Some prognostic help

Sooner or later, most patients with PSP or someone they rely on will ask the doctor, “What’s going to happen next, and when?”  Until now, that question has only been answerable by saying, “Well, the symptoms you have now will slowly get worse and you may develop some additional ones.” or “I don’t know; everyone’s different.”  If the question is, “How long will I survive?” the only available answer has been to quote the published averages for PSP, which have a wide variance. All too often, the answer is, “Don’t worry about that — just take it one day at a time.”

A long-gestating project of mine has finally seen the light of day.  It uses scores on my patients’ PSP Rating Scale (PSPRS) scores gathered from 1995 to 2016 to allow clinicians to predict how much longer it will take for a given patient to reach certain disability milestones and death.  It also proposes a new five-point clinical staging system that we used as some of the disease milestones.  It appears in the August 2020 issue of Movement Disorders Clinical Practice and is available here.

Assisting in the effort was my trusty statistician, Pam Ohman-Strickland, of the Rutgers School of Public Health.  She was also my co-author in the original validation of the PSPRS in 2007.  BTW, if you want to read that paper, here’s your chance. Since then I’ve refined the rules and instructions for administering the PSPRS and that’s available here.

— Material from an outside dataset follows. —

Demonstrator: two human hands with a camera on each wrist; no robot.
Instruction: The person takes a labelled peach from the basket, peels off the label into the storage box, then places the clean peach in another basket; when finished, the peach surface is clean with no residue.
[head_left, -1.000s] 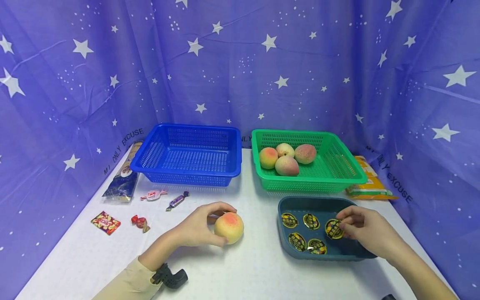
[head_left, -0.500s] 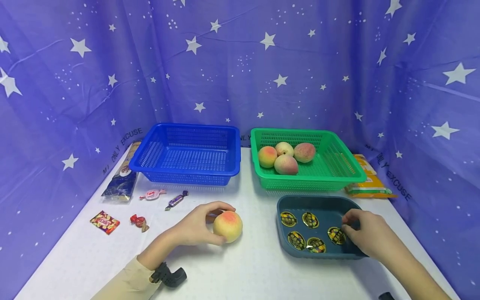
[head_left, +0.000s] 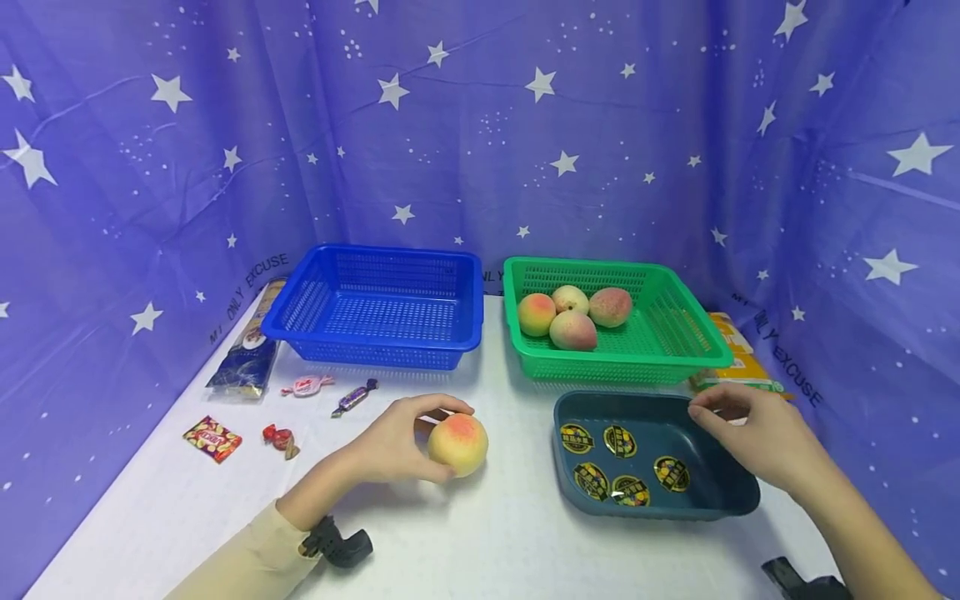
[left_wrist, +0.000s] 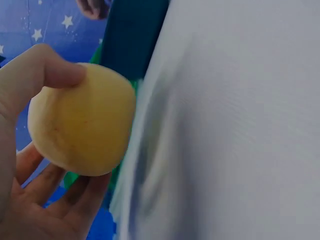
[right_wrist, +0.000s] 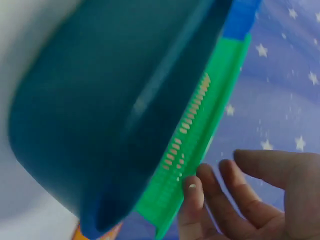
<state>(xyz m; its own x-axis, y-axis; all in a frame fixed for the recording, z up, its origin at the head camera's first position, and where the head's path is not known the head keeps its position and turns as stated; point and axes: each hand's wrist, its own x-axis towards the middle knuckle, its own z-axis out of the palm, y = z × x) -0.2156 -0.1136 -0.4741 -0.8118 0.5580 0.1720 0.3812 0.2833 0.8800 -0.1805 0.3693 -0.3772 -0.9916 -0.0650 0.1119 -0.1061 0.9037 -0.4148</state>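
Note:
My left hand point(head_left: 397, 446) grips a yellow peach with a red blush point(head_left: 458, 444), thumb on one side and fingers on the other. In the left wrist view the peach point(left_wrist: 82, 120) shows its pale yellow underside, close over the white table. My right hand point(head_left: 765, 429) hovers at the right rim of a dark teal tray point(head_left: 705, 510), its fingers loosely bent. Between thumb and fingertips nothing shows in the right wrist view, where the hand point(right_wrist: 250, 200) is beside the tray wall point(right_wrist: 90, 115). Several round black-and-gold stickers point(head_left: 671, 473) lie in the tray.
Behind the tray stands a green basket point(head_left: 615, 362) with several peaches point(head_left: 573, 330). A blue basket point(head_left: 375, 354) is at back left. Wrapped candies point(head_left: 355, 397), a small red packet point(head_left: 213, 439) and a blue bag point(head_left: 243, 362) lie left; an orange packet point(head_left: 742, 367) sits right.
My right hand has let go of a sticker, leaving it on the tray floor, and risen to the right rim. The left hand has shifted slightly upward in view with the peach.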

Two undergrads helped out in the new project: Emily Beisser did most of the analysis for the new staging system and Francesca Elghoul helped with data wrangling.

The outcome milestones number 13 in total.  The first seven are severe difficulty with swallowing solids, swallowing liquids, speech, eye movement, general movement, balance and thinking. For each, “severe” is defined as exceeding a specific score on the relevant PSP Rating Scale item(s).  The next five are the stages on the proposed “PSP Staging System” and the last milestone is death.  

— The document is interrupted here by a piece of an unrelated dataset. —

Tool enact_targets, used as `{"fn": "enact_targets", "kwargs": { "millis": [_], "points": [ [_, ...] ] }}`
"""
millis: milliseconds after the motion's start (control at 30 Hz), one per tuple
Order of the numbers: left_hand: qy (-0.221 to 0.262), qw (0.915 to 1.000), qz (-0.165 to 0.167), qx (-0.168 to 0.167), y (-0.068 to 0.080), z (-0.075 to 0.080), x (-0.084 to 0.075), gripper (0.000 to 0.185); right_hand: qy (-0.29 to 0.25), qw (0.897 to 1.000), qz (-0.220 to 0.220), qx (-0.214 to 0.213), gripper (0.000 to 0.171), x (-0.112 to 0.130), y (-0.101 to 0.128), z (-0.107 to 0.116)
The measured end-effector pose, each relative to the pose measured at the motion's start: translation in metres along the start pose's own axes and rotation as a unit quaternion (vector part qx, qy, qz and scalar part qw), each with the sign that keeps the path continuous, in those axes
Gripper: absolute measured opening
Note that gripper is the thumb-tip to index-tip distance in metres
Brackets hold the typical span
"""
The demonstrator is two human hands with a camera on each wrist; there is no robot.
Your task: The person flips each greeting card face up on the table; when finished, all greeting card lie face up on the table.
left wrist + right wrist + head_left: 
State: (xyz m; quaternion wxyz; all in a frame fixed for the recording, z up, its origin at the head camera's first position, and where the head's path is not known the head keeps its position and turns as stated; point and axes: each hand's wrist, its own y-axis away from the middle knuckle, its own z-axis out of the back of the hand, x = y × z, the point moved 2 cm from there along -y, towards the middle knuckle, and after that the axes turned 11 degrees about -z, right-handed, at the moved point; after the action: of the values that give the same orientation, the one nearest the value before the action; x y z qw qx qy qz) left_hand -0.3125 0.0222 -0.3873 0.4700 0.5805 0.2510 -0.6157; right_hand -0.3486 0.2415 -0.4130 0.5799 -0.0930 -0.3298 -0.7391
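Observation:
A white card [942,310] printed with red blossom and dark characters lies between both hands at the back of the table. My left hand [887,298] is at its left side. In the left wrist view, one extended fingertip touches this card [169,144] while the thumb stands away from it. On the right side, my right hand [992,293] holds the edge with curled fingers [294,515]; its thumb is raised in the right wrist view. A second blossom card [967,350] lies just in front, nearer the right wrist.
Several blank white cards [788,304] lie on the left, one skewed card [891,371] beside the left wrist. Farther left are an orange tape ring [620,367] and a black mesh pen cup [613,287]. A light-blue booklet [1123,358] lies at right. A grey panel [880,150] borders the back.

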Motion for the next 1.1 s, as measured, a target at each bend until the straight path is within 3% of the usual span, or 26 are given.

We created the five PSP stages by totaling four of the 28 items on the PSPRS: swallowing solids, swallowing liquids, gait, and the ability to return to one’s seat safely from a few steps away without using the hands.  They’re items 3, 13, 26 and 28 on the PSPRS.  The point total for those four items, each rated 0 to 4, are divided into five groups: 0 points, 1-4, 5-8, 9-12, 13-15 and the full 16.  Although this staging rubric uses only two of the many possible deficit areas in PSP, we found that the total of these those four items correlates very closely with the total PSP Rating score.  We chose swallowing and gait/balance as candidates because so many of the serious complications and disabilities of PSP lie in those areas. I’ll devote a future post to the issue of “stages” in PSP.

Tables 3 and 4 in the new paper show the meat of the matter.  You’ll see that the input data are gender, the total PSP Rating Scale score at the time of the visit, and the rate of progression to date.  The last one has to be calculated by dividing the current PSPRS score by the number of months since the onset of the first PSP symptom.

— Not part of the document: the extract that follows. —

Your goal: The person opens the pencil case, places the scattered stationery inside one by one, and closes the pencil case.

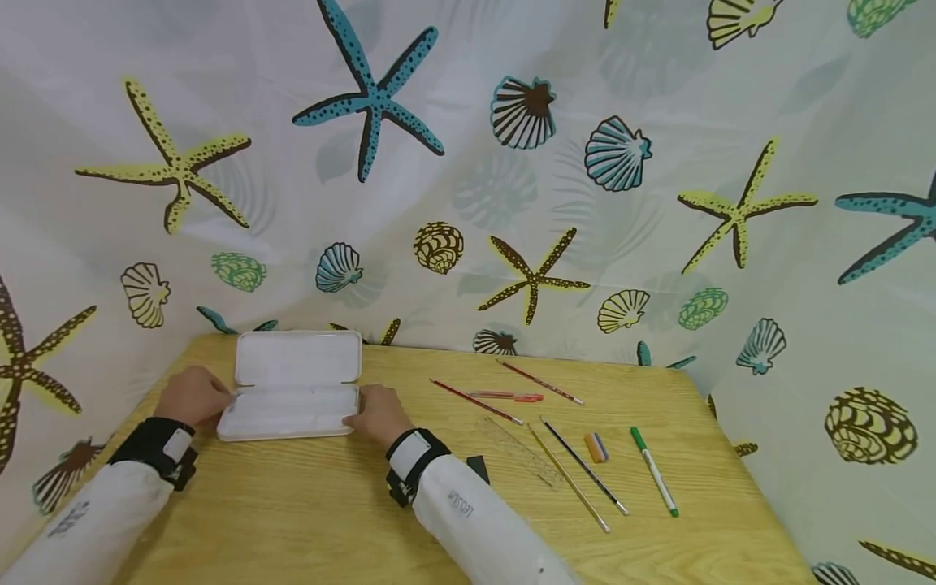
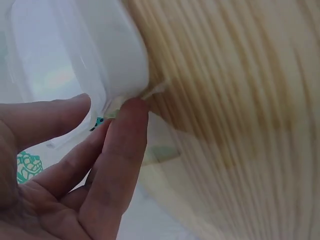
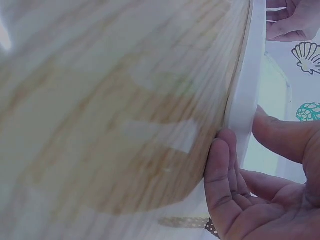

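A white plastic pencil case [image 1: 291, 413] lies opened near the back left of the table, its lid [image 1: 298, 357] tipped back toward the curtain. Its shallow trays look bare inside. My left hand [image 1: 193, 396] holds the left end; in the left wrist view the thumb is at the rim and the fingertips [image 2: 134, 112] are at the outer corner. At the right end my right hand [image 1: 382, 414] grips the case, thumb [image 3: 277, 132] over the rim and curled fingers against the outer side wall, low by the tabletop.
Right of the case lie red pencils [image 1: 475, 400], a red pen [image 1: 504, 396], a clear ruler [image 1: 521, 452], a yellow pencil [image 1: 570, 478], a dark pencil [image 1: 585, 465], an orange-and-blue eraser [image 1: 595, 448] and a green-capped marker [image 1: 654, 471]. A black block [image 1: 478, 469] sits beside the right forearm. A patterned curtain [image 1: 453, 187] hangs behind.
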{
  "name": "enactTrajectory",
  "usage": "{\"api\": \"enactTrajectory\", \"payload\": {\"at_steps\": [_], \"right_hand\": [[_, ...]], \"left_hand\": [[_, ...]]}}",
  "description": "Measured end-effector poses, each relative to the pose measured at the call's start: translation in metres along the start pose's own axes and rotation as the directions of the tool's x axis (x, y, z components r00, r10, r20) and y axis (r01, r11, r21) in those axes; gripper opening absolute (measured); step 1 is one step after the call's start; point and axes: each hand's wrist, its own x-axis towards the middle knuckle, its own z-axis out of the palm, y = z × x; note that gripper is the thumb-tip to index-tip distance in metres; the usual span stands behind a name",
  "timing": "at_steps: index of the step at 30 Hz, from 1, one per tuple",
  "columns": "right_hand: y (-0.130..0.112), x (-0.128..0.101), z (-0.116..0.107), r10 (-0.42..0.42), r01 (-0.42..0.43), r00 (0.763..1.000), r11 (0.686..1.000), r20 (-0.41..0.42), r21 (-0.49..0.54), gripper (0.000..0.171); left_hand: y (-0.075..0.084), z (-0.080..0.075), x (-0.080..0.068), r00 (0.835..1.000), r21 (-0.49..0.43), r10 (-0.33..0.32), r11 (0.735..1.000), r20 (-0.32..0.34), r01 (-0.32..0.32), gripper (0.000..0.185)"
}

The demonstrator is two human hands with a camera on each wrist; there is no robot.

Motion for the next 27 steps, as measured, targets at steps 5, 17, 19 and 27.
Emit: {"api": "enactTrajectory", "payload": {"at_steps": [5, 17, 19, 27], "right_hand": [[0.001, 0.000, 0.001, 0.006, -0.006, 1.000, 1.000, -0.002, 0.000, 0.043], [0.006, -0.002, -0.008, -0.033, 0.033, 0.999, 0.998, -0.004, 0.051, 0.038], [0.007, -0.003, -0.015, -0.055, 0.058, 0.998, 0.995, -0.034, 0.083, 0.041], [-0.013, -0.026, -0.093, -0.165, 0.190, 0.970, 0.973, -0.178, 0.131, 0.024]], "left_hand": [[0.003, 0.004, 0.000, 0.998, -0.015, -0.058, 0.998, 0.023, 0.059, 0.025], [0.007, 0.011, -0.002, 0.998, -0.031, -0.064, 0.997, -0.004, 0.064, 0.018], [0.007, 0.012, -0.001, 0.998, -0.029, -0.066, 0.997, -0.001, 0.066, 0.018], [0.005, 0.010, -0.002, 0.999, -0.005, -0.039, 0.999, -0.021, 0.039, 0.014]]}}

Just a quick caveat: Please don’t try this at home. Many of the exam items on the PSPRS require training and experience to administer correctly; the scale and its instructions are in technical language; and the dating of the onset of PSP symptoms may not be interpreted by the patient or family as an experienced neurologist would.

I hope that these new results, to quote myself from the paper’s introduction, “may influence decisions to retire from work, hire caregivers, alter the home environment, move to a seniors-oriented or institutional living arrangement, decide on a feeding gastrostomy and not least, prepare psychologically for advanced disability and death.”  Until we have a way to prevent or halt the progression of PSP, this will be an important part of how clinicians can help their patients.

3 thoughts on “Some prognostic help

  1. Thank you for publishing this. I will ask our neurologist to take a look. It sounds like a well needed resource for this disease. And Thank you for respecting our intelligence to post it here.